* _Exercise directions_
Take the lines from the beginning of the data below through the line holding "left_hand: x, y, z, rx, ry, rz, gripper" and return exactly those.

────────────────

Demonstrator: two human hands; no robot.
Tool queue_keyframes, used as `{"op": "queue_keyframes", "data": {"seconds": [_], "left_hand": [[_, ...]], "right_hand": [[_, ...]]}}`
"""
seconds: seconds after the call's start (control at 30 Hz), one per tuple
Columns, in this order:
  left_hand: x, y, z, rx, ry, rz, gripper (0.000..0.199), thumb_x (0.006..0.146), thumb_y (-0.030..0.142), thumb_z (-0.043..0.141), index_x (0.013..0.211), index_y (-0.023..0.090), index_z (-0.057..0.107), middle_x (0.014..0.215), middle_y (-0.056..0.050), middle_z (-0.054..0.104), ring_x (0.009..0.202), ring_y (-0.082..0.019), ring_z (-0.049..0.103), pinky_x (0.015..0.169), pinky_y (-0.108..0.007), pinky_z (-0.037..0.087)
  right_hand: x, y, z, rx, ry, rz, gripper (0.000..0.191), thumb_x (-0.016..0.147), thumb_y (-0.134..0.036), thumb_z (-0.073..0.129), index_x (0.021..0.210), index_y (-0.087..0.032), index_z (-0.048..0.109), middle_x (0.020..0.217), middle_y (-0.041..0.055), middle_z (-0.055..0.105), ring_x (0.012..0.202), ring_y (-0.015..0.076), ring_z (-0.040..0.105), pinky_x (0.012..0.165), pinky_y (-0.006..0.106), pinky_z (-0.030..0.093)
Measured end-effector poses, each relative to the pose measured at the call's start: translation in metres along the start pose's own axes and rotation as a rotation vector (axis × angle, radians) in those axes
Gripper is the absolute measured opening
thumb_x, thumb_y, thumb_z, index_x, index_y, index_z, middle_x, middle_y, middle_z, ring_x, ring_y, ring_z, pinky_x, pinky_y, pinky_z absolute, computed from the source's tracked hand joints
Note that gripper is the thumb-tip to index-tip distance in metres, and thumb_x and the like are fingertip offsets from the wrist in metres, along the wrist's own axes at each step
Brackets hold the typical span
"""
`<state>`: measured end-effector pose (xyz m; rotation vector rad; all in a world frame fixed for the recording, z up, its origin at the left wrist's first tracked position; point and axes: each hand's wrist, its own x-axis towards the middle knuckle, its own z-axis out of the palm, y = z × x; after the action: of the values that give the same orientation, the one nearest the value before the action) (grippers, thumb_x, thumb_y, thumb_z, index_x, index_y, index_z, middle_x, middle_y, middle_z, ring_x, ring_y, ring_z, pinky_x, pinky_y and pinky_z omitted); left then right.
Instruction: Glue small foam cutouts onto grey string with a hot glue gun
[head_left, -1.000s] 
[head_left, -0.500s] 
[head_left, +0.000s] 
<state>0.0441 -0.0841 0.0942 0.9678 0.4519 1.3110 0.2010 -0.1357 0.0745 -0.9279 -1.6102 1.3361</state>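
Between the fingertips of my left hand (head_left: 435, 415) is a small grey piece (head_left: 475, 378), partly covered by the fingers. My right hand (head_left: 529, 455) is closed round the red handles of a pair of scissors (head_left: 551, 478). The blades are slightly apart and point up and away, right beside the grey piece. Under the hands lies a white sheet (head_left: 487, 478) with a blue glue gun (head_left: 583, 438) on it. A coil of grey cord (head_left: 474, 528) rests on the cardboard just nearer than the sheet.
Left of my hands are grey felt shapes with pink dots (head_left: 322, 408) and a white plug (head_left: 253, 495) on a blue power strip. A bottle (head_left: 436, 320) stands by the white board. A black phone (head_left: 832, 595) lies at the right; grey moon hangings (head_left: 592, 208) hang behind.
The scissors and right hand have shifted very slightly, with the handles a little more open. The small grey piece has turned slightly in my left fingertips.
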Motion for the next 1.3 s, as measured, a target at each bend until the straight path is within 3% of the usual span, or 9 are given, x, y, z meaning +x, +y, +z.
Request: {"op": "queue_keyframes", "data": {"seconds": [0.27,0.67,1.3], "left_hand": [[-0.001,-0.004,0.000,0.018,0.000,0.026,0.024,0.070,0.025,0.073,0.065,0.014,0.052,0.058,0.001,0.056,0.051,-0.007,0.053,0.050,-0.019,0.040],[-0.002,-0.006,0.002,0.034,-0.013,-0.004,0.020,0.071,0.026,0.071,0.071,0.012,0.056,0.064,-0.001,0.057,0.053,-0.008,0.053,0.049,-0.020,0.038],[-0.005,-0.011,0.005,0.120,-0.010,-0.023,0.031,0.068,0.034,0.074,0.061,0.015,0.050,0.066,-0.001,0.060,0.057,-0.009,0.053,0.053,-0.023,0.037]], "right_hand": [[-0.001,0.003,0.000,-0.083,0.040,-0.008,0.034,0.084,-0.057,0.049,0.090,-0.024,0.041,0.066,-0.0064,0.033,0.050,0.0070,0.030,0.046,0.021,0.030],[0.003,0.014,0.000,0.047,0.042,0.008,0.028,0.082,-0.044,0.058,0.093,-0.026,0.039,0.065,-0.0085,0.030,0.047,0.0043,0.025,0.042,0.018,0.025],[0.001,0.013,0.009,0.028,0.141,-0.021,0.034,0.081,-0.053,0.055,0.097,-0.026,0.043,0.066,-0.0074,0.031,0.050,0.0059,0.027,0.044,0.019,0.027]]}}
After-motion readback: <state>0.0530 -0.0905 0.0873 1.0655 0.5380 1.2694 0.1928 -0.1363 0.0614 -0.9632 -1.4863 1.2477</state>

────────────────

* _Task answer_
Demonstrator: two human hands; no robot.
Tool queue_keyframes, used as `{"op": "queue_keyframes", "data": {"seconds": [_], "left_hand": [[_, ...]], "right_hand": [[_, ...]]}}`
"""
seconds: seconds after the call's start (control at 30 Hz), one per tuple
Columns, in this order:
  left_hand: x, y, z, rx, ry, rz, gripper (0.000..0.199), thumb_x (0.006..0.146), thumb_y (-0.030..0.142), thumb_z (-0.043..0.141), index_x (0.013..0.211), index_y (-0.023..0.090), index_z (-0.057..0.107), middle_x (0.014..0.215), middle_y (-0.056..0.050), middle_z (-0.054..0.104), ring_x (0.009..0.202), ring_y (-0.082..0.019), ring_z (-0.049..0.103), pinky_x (0.015..0.169), pinky_y (-0.108..0.007), pinky_z (-0.037..0.087)

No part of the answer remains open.